DESCRIPTION (provided by applicant): The use of invertebrate organisms has become a mainstay of aging research, leading to the identification of hundreds of aging genes. Emphasizing the utility of these studies, at least some of these genes and pathways have conserved effects on longevity in mammals. In taking stock of the progress, it is clear that a new, more system wide approach is required to effective move forward. As we see it, there are two main questions that need to be answered: (1) Given that there are hundreds of aging genes, in which altered expression is associated with lifespan extension, in an organism, how many pathways do they represent and how can they be delineated?; (2) what are the mechanisms that drive aging in invertebrate aging models and are they conserved? This latter question has remained stubbornly refractory to a variety of approaches in the aging research field. With an eye toward answering these two questions, in this proposal three research groups with complementary expertise have joined forces to develop a comprehensive understanding of replicative aging in Saccharomyces cerevisiae using a combination of high throughput and state-of-the-art approaches. Dr. Kennedy (in collaboration with Dr. Matt Kaeberlein at the University of Washington) has just completed a genome-wide screen of yeast ORF knockouts for enhanced replicative lifespan. In Aim 1, we will develop the largest epistasis network of aging using the high-throughput capacity of the Kennedy lab to functionally assess which downstream pathways are required for lifespan extension in a set of representative yeast aging genes. In Aim 2, Dr. Li's research group will use a newly developed microfluidic system to determine the state of pathways purported to be involved in aging in the context of long-lived yeast mutants and in Aim 3, Dr. Brem's group will use RNA sequencing to develop a comprehensive gene expression analysis dataset in a range of long-lived mutants. These latter two approaches will help determine the cellular consequences of longevity mutants and by combing those with the epistasis studies in Aim 1, we will generate a comprehensive understanding of replicative aging, identifying the pathways involved and moving toward a mechanistic understanding of longevity.

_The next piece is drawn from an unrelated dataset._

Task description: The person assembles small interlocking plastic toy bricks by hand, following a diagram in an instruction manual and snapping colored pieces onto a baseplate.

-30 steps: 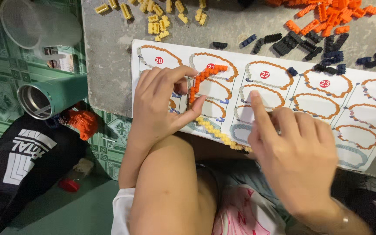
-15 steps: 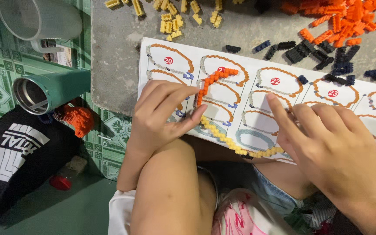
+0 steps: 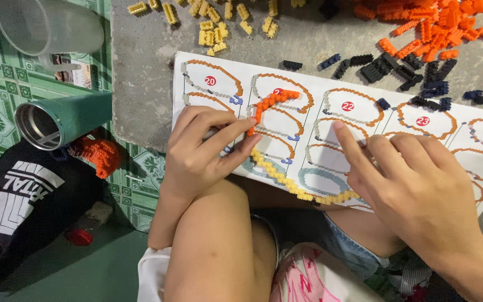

描述（由申请人提供）：无脊椎动物的使用已成为衰老研究的支柱，导致数百种衰老基因的鉴定。强调这些研究的实用性，至少其中一些基因和途径对哺乳动物的寿命具有保守的影响。在评估进展时，很明显需要采取新的、更广泛的系统方法来有效向前推进。我们认为，有两个主要问题需要回答：（1）考虑到有机体中有数百个衰老基因，其中表达改变与寿命延长相关，它们代表了多少条通路以及如何描述它们？ （2）无脊椎动物衰老模型中驱动衰老的机制是什么？它们是否保守？后一个问题对于衰老研究领域的各种方法来说仍然顽固地难以解​​决。为了回答这两个问题，在本提案中，三个具有互补专业知识的研究小组联手，结合高通量和最先进的方法，全面了解酿酒酵母的复制衰老。 Kennedy 博士（与华盛顿大学的 Matt Kaeberlein 博士合作）刚刚完成了酵母 ORF 敲除的全基因组筛选，以延长复制寿命。在目标 1 中，我们将利用肯尼迪实验室的高通量能力开发最大的衰老上位网络，以功能性地评估一组代表性酵母衰老基因中延长寿命所需的下游途径。在目标 2 中，李博士的研究小组将使用新开发的微流体系统来确定长寿酵母突变体中据称与衰老有关的通路的状态；在目标 3 中，Brem 博士的研究小组将使用 RNA 测序来开发一系列长寿突变体的综合基因表达分析数据集。后两种方法将有助于确定长寿突变体的细胞后果，并通过将这些结果与目标 1 中的上位性研究相结合，我们将对复制衰老产生全面的理解，确定所涉及的途径并朝着对长寿的机械理解迈进。